Fixing up performance
Last week I mentioned one of the reasons why DW performance drops, users start to use different queries.
One of my customers had a design principle that 'raw data' should look like it's source. So where we had a feed of invoice headers and invoice lines (the classic master / detail, two table approach: the who and where in the header table and the what in the line table, of course there was a bit more to it that that). The other requirement was that there were no indexes on raw data as people don't need to see (most of the time) Well that was a couple of years back and since then the individual outlets started looking at the most profitable customers on a rolling quarter basis and we end up with hundreds of queries per day hitting two massive tables (the line table has upward of 500 million rows) with no keys to link master to detail or even search on customer; at least both tables are partitioned on day so as long as the query supplies a date to both invoice tables we get some partition pruning.
I have a few days spare and a 1.5 TB test system so I am taking some time to play with options to improve things. The current problem query takes a single customer and a range of 12 weeks to identify the invoice numbers and then find the items sold and their value. I am not going to rewrite the user's query - it came from a reporting tool and beside fixing individual queries (unless they are obviously broken) is not always a sound strategy - other users will come up with their own queries and helping just one user may not be the best way to spend time.

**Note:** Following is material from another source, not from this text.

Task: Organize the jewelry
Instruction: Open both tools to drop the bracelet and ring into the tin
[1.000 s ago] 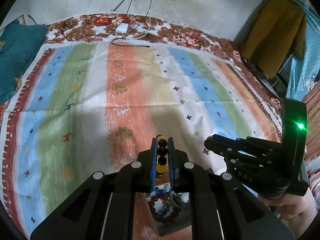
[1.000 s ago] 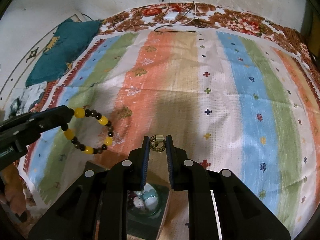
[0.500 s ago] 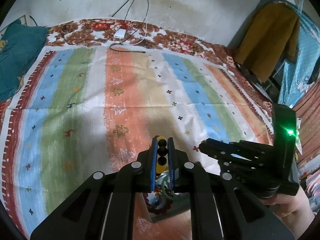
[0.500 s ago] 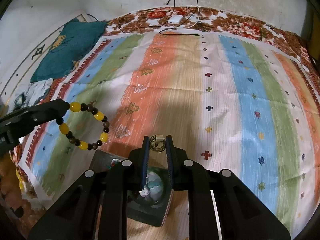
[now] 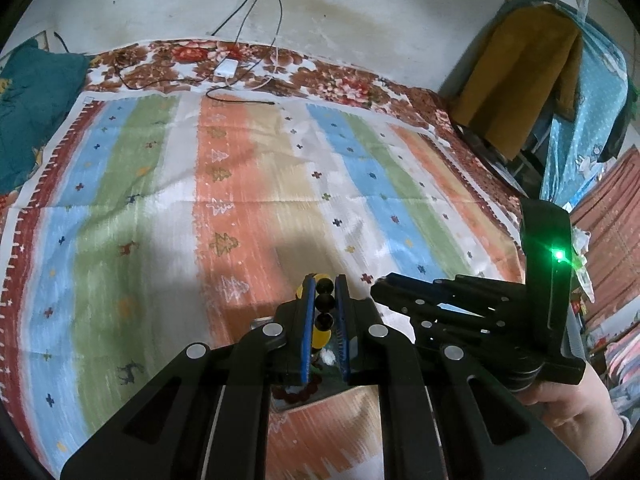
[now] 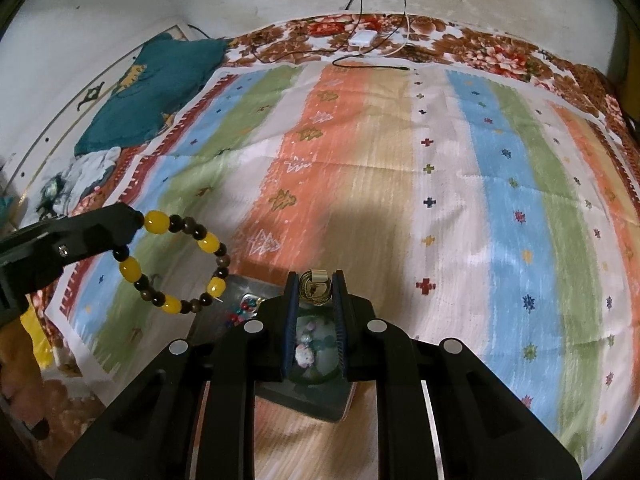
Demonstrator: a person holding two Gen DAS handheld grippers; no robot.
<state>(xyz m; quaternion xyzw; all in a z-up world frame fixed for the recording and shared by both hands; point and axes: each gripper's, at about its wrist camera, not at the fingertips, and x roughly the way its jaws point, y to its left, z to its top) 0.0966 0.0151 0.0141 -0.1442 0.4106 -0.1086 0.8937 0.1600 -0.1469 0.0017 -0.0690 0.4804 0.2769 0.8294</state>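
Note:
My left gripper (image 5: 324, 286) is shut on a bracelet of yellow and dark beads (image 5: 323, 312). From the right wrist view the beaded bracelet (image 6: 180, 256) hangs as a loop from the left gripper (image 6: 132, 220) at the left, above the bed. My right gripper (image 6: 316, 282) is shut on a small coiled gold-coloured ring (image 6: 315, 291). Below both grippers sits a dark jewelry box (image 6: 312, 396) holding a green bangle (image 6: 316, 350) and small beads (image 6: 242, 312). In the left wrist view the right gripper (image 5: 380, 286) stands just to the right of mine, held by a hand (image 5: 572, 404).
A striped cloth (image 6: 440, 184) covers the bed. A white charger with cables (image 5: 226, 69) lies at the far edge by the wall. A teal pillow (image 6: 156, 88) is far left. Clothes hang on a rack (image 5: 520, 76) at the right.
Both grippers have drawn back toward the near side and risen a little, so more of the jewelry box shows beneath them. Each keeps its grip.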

The two big tables are partitioned, and are part of the batch data load with partition exchange loading and partition rolling going on in the ETL process. They are also source tables for the summarised sales. So what options will I be trying:
Create a single 'normalized version the two tables | Slightly more storage required as we need to duplicate header data for each line. Massive changes required to ETL process, base summary build code and user queries, but it does remove the killer join on invoice number |
Leave the existing table structures but add single column indexes to aid common queries | I hate global indexes on partitioned tables, so I will do local partitioning. I may need to add some more index maintenance into the batch to avoid any ETL induced problems |
Convert both raw tables to Partition Index Organized Tables. | Although the natural keys are going to be document number and document number with line number, I'm going to build a composite key that (say for the header table) has customer and store a leading edges with document number last, I will also compress away the leading edges to minimise space. This approach will leave the same tables structures in place for queries and summary build but does need a bit of work around partition exchange as we are now dealing with an 'index' and not a table |
Leave existing table structures but add multiple column indexes to aid common queries | I think I will be trying some alternative partitioning strategies, document number by hash of customer might be a good choice |
I'll write again on this when I have some results.